Task prompt:
Find the lines below holding the word "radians" and copy each of them.
BEGIN
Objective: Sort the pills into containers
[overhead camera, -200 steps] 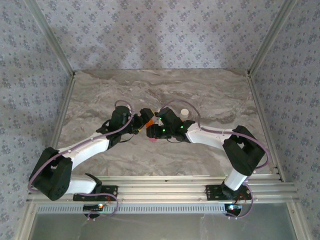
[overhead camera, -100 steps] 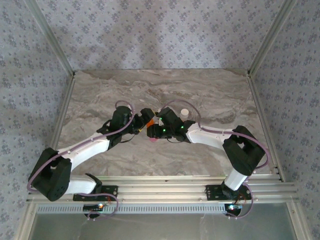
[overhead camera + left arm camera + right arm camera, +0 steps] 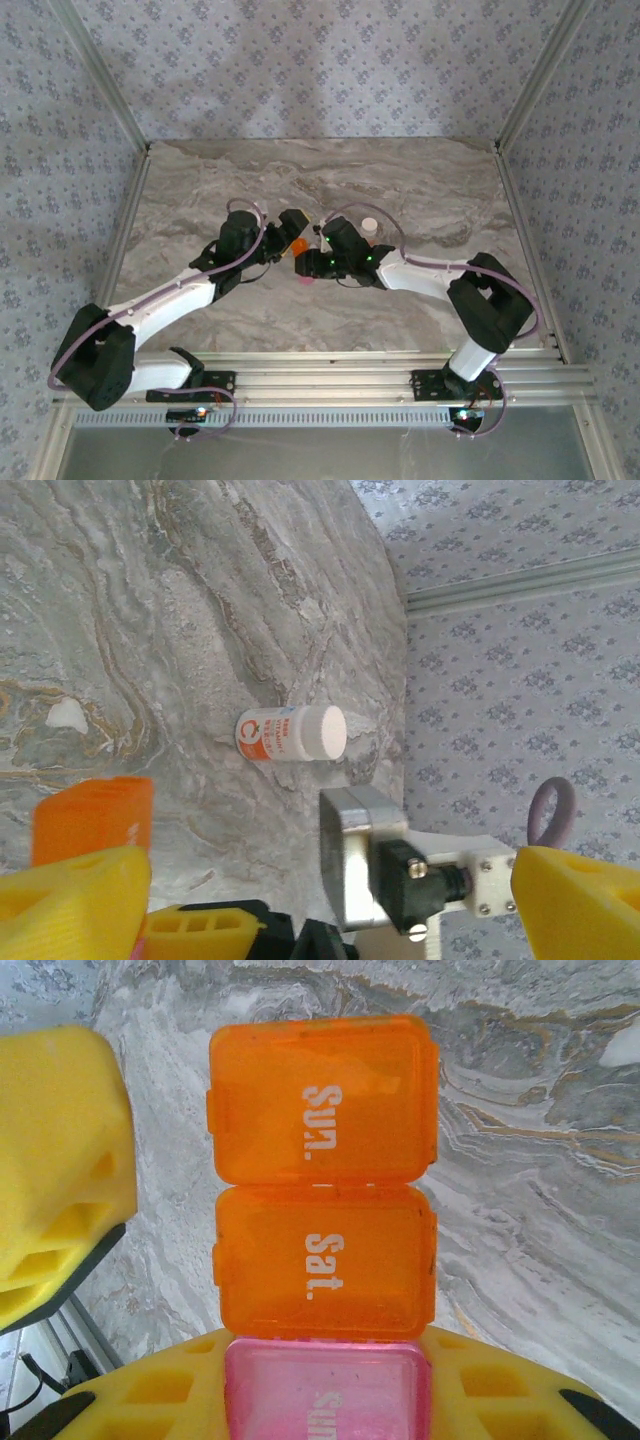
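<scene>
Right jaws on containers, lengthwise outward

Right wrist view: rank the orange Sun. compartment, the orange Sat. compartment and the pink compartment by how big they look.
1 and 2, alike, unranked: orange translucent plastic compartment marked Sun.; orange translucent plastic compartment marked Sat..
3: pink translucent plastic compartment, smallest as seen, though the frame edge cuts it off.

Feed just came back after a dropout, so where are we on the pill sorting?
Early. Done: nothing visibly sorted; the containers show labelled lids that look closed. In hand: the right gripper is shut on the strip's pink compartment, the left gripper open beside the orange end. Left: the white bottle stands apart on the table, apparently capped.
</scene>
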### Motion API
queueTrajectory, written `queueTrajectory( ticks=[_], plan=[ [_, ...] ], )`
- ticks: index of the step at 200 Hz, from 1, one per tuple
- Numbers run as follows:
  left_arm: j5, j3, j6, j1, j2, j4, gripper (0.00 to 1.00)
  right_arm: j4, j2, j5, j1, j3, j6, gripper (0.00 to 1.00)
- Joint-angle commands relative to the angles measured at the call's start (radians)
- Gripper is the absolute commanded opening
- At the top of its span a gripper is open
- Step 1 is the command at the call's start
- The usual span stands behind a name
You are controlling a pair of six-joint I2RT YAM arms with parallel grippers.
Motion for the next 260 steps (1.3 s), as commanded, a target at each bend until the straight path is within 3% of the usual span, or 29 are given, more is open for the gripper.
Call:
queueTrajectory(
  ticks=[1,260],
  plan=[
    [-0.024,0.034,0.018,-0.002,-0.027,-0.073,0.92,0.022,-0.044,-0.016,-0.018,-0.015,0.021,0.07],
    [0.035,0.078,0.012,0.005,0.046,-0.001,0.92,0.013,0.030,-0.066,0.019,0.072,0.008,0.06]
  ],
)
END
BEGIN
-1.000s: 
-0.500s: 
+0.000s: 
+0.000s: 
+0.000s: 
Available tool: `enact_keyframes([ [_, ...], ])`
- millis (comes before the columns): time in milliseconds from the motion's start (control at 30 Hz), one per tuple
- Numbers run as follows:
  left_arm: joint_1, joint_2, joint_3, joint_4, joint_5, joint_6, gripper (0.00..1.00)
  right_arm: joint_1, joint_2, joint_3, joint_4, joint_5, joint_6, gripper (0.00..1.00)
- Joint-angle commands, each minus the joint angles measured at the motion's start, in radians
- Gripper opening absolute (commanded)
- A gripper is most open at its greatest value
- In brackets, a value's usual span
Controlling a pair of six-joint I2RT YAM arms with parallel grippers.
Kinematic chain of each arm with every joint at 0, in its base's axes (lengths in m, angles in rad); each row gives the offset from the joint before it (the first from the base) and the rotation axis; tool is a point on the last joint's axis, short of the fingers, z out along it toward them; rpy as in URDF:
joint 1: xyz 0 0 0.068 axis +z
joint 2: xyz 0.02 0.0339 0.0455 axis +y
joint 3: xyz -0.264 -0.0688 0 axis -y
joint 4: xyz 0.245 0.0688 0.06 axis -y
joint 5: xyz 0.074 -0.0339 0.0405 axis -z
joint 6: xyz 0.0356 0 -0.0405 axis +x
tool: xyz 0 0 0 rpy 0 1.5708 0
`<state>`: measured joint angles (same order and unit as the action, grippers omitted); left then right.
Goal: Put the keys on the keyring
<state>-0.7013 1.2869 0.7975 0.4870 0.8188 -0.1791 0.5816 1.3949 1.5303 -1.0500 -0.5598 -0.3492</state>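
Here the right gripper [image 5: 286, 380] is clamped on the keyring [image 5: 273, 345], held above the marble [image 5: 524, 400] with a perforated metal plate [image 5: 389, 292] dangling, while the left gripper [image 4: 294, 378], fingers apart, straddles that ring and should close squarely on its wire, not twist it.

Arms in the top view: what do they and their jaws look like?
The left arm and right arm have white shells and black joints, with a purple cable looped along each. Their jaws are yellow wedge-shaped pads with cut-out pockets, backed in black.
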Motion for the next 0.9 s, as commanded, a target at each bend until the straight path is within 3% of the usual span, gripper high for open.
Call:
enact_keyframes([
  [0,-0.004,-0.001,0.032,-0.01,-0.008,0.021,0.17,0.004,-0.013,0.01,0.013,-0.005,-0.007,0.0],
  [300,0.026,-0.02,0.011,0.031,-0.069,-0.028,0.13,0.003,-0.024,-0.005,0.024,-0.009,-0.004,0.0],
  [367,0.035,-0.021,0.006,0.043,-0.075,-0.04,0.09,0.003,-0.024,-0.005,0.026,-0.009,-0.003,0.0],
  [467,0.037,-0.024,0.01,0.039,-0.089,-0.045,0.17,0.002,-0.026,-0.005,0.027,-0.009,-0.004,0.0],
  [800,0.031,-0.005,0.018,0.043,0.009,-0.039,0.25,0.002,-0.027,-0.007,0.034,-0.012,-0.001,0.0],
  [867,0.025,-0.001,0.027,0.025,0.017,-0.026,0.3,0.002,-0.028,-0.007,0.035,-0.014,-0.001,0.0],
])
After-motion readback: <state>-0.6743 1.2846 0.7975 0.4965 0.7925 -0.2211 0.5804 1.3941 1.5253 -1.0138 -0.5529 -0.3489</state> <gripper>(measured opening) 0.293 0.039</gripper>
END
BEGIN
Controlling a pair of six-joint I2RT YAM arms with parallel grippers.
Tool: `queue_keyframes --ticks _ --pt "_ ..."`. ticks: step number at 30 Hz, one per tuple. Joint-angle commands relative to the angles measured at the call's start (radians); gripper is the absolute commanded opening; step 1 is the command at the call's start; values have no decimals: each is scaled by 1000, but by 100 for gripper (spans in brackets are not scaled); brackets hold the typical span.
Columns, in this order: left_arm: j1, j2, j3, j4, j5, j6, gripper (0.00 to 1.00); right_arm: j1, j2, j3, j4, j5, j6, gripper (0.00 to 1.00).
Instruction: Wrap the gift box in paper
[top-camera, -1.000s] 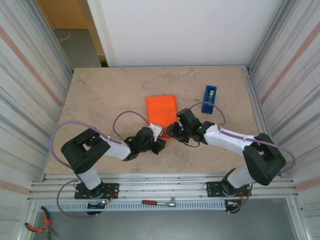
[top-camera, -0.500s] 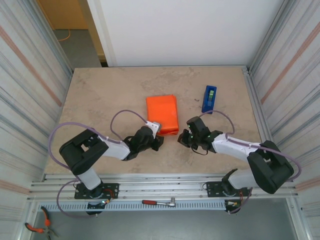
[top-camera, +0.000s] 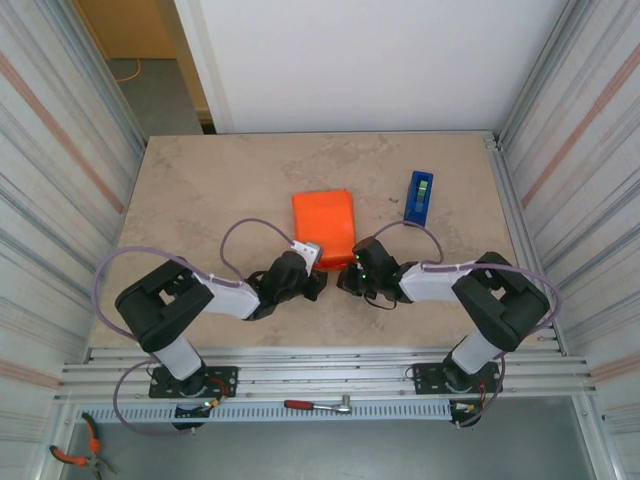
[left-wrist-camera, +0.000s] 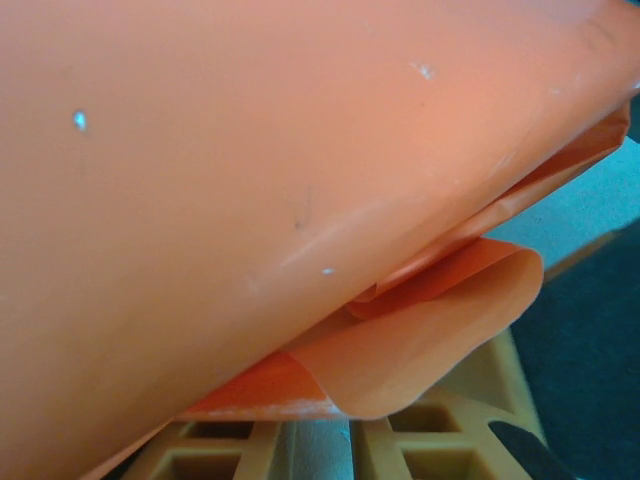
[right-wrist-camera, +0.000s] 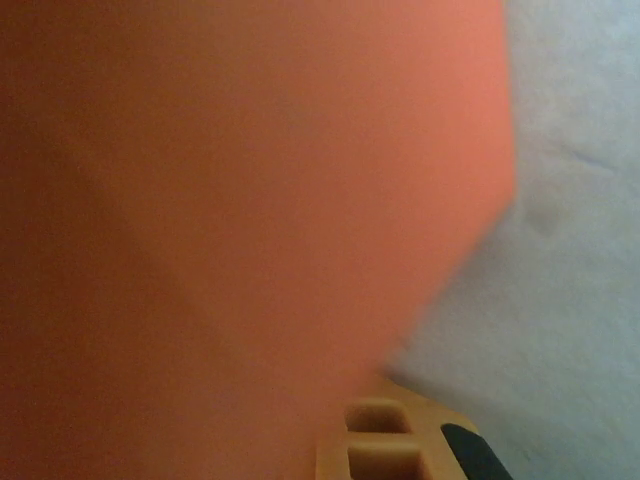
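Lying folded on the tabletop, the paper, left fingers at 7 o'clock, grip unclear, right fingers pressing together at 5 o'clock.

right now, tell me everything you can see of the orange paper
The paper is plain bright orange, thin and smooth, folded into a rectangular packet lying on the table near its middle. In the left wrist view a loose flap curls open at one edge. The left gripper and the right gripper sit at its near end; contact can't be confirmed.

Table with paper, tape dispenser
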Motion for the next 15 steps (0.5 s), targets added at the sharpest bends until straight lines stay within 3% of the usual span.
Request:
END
Answer section:
- Joint-angle commands relative to the angles measured at the call's start (radians)
- Joint-angle commands, each minus the joint angles measured at the motion's start, in radians
Tool: `queue_keyframes --ticks _ --pt "_ ..."`. ticks: step number at 30 Hz, one per tuple. Joint-angle commands relative to the angles measured at the call's start (radians); gripper is the absolute commanded opening; step 1 is the command at the call's start; values have no decimals: each is scaled by 1000, but by 100 for gripper (spans in brackets are not scaled); brackets hold the typical span.

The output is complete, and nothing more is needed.